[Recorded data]
■ ■ ■ ■ ■

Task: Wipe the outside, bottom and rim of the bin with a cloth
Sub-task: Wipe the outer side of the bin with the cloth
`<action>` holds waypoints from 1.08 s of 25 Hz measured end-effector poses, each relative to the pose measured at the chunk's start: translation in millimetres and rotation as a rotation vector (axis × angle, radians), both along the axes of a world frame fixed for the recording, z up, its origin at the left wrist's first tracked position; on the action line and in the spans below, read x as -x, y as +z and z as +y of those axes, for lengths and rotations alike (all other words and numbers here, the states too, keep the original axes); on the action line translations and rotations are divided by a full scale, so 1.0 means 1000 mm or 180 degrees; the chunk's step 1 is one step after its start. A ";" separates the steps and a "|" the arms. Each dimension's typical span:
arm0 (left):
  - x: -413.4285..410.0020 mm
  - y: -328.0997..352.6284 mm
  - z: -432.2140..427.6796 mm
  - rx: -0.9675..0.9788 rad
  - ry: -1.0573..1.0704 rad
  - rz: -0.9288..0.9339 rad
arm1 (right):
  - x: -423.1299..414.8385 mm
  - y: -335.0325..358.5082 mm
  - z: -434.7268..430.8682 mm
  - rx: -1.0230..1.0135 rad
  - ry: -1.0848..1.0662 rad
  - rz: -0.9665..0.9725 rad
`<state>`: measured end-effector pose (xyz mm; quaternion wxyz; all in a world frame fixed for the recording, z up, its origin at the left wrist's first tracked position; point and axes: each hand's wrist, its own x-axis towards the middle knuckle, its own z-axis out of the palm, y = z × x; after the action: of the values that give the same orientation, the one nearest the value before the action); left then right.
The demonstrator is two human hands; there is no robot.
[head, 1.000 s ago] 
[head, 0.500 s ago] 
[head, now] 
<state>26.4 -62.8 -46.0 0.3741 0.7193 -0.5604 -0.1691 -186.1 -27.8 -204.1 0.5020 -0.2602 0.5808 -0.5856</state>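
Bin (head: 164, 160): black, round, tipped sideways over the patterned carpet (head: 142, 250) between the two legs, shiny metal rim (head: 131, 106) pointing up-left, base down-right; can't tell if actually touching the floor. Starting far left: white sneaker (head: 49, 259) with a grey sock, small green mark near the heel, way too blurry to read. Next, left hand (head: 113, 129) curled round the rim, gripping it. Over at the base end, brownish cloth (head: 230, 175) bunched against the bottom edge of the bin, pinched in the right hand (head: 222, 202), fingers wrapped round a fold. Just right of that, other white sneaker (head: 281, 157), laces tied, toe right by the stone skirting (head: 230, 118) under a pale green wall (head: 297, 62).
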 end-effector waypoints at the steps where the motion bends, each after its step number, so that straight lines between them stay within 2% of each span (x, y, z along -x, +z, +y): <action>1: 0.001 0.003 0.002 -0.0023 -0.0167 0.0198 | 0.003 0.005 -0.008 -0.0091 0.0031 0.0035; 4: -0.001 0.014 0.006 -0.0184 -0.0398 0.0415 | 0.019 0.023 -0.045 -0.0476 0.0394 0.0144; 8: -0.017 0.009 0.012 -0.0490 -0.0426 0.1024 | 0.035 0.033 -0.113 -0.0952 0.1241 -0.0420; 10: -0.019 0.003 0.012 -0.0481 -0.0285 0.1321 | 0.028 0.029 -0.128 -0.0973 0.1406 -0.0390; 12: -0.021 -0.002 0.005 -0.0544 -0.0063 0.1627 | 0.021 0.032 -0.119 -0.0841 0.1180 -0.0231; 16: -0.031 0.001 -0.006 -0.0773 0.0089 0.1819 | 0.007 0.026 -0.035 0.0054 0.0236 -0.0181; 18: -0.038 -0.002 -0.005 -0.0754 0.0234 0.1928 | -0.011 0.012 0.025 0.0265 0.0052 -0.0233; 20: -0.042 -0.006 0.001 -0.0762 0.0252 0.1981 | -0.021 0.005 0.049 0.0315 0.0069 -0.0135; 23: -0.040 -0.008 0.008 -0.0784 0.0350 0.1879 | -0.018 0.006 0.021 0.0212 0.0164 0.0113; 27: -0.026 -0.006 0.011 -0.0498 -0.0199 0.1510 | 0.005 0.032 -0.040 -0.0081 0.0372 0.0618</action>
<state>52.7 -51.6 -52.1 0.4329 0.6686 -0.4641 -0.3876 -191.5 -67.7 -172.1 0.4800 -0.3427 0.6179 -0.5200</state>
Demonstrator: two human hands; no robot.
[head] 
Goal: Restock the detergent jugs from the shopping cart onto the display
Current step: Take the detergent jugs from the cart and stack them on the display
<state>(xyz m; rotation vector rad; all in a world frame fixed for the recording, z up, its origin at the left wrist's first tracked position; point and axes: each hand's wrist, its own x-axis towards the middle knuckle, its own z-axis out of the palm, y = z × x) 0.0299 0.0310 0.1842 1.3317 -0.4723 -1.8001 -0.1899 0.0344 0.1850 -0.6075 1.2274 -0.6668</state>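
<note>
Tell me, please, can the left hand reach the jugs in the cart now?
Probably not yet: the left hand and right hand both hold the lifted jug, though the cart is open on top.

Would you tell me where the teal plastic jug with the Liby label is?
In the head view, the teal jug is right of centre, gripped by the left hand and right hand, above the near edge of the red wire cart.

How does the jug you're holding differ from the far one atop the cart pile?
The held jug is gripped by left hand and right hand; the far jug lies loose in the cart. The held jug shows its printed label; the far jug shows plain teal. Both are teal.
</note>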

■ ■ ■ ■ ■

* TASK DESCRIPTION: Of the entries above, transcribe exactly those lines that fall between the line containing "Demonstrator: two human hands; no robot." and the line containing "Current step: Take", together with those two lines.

* SOLUTION TO THE PROBLEM:
Demonstrator: two human hands; no robot.
[head] 
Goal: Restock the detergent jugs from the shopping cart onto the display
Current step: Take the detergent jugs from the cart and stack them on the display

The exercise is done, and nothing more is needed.